** Collected material follows **

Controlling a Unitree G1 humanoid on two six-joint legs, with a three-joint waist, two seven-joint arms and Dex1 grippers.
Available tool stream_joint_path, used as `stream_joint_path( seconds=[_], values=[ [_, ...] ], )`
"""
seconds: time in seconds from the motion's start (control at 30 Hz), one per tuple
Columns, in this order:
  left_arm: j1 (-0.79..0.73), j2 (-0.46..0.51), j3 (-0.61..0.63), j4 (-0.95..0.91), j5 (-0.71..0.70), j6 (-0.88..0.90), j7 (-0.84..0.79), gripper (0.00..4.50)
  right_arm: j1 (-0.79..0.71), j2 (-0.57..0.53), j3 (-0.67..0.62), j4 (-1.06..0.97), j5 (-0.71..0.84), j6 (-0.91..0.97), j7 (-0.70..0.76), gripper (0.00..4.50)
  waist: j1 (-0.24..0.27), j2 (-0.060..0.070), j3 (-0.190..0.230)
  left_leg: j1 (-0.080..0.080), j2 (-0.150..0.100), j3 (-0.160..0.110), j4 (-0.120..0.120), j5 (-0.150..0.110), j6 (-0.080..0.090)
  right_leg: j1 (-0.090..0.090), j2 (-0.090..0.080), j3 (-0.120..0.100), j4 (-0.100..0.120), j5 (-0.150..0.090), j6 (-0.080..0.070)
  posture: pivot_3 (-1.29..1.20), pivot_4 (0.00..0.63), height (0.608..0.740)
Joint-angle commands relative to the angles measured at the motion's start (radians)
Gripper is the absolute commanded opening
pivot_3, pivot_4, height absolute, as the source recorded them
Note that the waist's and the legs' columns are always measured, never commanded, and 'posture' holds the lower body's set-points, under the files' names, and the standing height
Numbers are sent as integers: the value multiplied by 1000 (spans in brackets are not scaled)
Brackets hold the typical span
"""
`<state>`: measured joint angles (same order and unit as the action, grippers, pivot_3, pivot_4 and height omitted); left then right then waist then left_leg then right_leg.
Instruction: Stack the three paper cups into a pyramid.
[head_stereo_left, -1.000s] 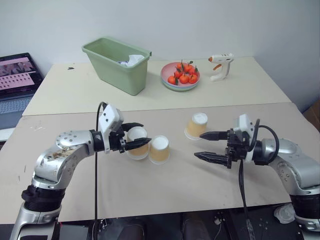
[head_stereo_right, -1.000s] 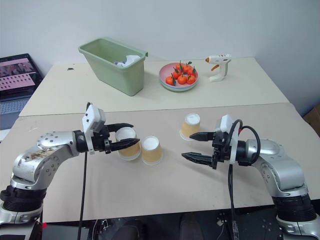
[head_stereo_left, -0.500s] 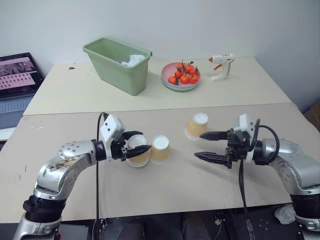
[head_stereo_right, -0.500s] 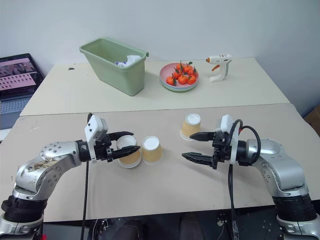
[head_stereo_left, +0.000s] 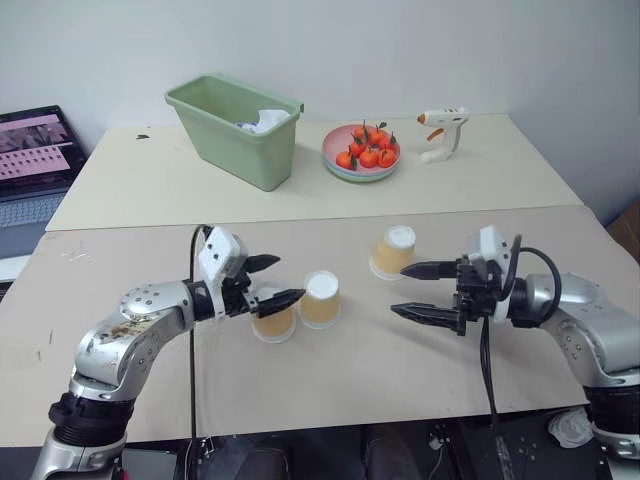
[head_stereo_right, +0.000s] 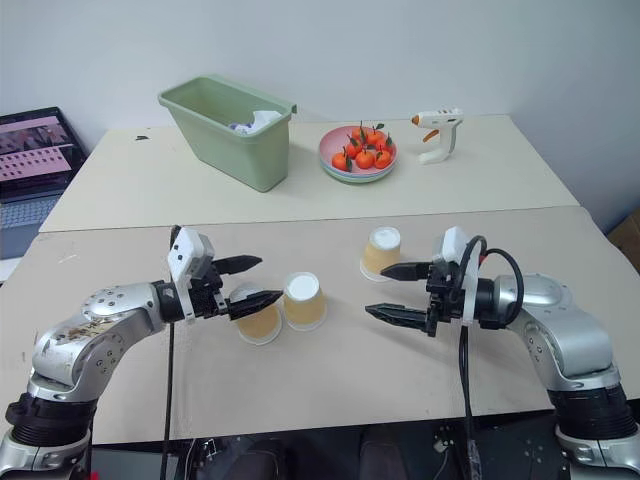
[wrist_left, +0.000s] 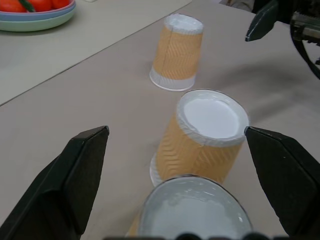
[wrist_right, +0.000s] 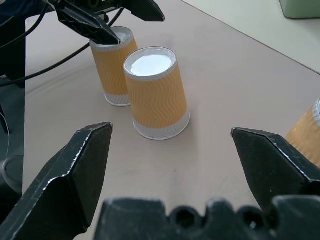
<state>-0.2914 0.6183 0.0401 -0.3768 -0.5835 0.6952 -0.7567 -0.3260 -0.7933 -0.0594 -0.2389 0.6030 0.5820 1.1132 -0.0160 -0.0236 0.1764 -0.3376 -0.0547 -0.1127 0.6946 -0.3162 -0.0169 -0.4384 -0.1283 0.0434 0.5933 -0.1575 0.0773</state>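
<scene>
Three tan-orange paper cups stand upside down on the brown table, none stacked. The left cup and the middle cup stand side by side, close together. The third cup is apart to the right, slightly tilted. My left gripper is open, its fingers wide on either side of the left cup's top without gripping it. To the right of the third cup, my right gripper hangs open above the table with nothing between its fingers. It points left at the middle cup.
On the far table are a green bin, a pink plate of small oranges and a white glue gun. A laptop sits at the far left. Bare table lies between the middle and third cups.
My left gripper has opened and let go of the left cup, which now stands a little nearer me beside the middle cup. The right gripper has stayed still.
</scene>
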Motion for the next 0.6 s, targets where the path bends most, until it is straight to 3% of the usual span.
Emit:
stream_joint_path(
  seconds=[0.03, 0.13, 0.37, 0.47, 0.6],
  values=[
    [-10, -17, 47, -35, -20, -31, 19, 4434, -24, -17, -18, -3, 14, 8, 15, 4500, 0, 0, 0, 0, 0, 0, 0, 0, 0, 0, 0, 0, 0, 0, 0, 0, 150, 725],
    [-14, -24, 65, -57, -28, -31, 34, 4434, -35, -19, -11, 10, 10, 5, 23, 4500, 0, 0, 0, 0, 0, 0, 0, 0, 0, 0, 0, 0, 0, 0, 0, 0, 150, 725],
    [-88, -44, 227, -174, -238, 64, 166, 4434, -54, -28, -1, 46, -7, -5, 45, 4500, 0, 0, 0, 0, 0, 0, 0, 0, 0, 0, 0, 0, 0, 0, 0, 0, 150, 725],
    [-82, -14, 300, -214, -356, 114, 198, 4434, -64, -49, -6, 101, -35, -23, 59, 4500, -1, 0, 0, 0, 0, 0, 0, 0, 0, 0, 0, 0, 0, 0, 0, 0, 150, 725],
    [-28, 99, 352, -246, -471, 171, 132, 4434, -91, -105, 3, 230, -123, -102, 101, 4500, -3, 0, 0, 0, 0, 0, 0, 0, 0, 0, 0, 0, 0, 0, 0, 0, 150, 725]
  ],
)
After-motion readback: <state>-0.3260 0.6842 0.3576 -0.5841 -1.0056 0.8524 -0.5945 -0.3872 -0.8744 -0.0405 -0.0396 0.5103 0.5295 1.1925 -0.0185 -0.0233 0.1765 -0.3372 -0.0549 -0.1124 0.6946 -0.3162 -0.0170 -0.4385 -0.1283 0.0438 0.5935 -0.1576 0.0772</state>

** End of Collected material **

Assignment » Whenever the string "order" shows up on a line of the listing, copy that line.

Solution to the problem »
Columns, in this order:
`<state>`: measured joint angles (same order and unit as the action, grippers, pivot_3, pivot_4 and height omitted); left then right then waist then left_leg then right_leg.

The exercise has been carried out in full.